> **WHAT YOU WILL DO**: Please return all lines from the records below that include the string "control".

[Recorded data]
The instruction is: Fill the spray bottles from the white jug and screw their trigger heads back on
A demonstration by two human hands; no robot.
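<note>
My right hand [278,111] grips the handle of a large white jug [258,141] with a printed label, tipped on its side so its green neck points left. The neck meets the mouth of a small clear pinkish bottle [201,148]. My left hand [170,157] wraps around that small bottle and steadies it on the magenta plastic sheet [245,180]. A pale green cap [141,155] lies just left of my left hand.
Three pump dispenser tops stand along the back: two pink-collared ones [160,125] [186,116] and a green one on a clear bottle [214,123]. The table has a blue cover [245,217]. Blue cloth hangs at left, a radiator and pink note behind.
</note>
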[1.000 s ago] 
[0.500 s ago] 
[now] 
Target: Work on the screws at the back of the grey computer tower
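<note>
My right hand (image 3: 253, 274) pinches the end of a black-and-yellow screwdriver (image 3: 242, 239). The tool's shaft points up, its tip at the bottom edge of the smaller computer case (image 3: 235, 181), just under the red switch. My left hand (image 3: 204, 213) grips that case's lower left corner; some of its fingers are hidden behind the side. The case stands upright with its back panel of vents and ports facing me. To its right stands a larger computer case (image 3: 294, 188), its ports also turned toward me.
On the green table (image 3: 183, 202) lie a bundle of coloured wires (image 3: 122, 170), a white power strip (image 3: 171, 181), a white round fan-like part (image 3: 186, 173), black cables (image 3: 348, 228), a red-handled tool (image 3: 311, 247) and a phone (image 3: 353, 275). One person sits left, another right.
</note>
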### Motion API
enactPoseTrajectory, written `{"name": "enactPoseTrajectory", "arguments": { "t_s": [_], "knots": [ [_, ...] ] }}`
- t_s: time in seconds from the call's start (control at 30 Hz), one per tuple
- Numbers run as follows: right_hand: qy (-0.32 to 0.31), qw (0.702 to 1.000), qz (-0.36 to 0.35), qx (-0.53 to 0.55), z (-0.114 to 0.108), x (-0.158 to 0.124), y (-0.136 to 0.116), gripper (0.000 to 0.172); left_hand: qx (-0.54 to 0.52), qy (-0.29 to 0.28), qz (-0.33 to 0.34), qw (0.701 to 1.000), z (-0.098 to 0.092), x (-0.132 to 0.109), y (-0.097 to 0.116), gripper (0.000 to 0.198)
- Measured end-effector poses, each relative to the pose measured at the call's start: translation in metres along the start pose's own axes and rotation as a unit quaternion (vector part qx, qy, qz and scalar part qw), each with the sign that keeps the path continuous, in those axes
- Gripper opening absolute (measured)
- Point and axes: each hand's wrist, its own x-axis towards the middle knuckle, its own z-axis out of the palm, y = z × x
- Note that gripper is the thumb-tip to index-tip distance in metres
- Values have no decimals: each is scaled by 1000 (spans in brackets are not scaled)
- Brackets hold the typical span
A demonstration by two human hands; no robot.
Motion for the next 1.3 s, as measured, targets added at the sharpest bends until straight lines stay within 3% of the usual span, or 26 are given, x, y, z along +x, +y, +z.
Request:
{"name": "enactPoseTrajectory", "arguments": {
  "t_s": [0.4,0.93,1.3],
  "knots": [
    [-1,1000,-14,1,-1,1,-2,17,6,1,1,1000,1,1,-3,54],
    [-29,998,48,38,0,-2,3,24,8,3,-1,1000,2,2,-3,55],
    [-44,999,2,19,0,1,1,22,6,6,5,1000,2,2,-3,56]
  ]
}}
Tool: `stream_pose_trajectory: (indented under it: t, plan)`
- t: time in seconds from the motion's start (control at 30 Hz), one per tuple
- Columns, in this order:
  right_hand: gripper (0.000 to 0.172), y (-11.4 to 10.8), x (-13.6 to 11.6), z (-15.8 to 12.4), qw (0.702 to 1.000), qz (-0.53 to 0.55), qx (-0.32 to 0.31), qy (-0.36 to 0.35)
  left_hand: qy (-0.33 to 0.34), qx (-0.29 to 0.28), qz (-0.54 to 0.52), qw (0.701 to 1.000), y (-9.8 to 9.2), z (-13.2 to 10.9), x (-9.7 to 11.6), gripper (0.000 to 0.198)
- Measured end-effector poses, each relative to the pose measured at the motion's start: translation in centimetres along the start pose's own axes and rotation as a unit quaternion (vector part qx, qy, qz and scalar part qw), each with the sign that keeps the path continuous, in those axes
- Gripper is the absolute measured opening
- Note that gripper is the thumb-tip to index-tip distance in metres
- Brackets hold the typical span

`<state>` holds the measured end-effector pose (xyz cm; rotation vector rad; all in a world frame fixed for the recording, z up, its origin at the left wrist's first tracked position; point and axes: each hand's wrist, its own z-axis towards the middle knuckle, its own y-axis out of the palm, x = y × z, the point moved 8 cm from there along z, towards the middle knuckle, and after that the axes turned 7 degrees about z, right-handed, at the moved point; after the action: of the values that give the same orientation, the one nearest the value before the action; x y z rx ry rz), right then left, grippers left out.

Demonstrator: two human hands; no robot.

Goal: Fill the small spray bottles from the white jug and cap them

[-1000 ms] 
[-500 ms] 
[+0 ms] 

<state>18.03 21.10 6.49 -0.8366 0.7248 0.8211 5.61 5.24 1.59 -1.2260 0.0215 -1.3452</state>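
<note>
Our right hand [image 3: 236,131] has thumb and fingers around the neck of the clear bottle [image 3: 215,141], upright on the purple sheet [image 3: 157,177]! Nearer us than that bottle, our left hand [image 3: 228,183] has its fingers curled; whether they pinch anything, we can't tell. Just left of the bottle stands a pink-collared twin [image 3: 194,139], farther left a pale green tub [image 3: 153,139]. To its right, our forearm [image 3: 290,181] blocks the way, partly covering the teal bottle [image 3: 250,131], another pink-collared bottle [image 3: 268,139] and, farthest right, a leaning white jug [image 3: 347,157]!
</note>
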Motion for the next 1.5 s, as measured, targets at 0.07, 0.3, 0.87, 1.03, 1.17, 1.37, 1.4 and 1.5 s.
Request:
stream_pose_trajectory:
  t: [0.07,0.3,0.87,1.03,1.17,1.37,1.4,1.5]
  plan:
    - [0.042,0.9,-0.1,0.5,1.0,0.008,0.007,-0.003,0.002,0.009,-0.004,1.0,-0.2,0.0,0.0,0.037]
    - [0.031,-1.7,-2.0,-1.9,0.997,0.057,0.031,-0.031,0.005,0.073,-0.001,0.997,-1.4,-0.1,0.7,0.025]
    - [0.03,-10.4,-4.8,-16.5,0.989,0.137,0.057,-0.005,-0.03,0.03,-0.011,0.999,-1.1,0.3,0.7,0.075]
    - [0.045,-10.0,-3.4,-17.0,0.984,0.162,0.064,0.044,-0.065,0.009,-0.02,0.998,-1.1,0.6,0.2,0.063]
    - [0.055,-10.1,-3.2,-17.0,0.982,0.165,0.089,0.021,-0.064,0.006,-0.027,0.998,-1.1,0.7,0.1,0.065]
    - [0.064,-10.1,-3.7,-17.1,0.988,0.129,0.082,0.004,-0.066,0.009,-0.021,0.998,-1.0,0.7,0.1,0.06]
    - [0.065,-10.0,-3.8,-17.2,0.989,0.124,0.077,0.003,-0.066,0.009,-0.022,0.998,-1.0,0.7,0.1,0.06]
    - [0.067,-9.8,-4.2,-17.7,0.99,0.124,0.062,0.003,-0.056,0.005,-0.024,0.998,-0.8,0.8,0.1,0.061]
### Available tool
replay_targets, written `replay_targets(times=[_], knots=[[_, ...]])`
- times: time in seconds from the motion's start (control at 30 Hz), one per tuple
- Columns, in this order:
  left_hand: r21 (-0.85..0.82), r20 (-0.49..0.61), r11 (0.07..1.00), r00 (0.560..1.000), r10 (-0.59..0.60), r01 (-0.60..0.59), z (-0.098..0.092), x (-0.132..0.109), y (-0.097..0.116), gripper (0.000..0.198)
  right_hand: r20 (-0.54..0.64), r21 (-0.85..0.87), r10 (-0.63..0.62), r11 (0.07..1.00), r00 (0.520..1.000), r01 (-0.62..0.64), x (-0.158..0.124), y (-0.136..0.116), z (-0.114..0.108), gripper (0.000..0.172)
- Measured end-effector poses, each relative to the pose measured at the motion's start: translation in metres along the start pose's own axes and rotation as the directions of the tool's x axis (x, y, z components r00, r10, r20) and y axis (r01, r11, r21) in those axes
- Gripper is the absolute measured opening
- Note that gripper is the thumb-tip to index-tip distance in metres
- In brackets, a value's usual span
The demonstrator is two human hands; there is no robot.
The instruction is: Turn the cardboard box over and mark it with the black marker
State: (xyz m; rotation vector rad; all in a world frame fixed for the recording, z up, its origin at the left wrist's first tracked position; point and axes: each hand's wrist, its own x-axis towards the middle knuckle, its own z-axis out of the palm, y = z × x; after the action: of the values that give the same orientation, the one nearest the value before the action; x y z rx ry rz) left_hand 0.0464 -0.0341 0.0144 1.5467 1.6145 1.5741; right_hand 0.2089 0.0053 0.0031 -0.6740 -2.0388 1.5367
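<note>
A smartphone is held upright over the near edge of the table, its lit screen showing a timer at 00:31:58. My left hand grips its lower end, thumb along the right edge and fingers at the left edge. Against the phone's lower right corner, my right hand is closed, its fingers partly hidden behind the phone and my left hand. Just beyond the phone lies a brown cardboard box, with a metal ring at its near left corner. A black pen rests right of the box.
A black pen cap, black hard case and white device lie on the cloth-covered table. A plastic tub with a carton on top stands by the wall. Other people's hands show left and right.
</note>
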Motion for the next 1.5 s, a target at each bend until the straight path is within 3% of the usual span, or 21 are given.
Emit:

> **RESPONSE TO THE TASK**:
- t_s: time in seconds from the call's start (control at 30 Hz), one per tuple
- t: time in seconds from the motion's start (control at 30 Hz), one per tuple
- times: time in seconds from the motion's start (control at 30 Hz), one per tuple

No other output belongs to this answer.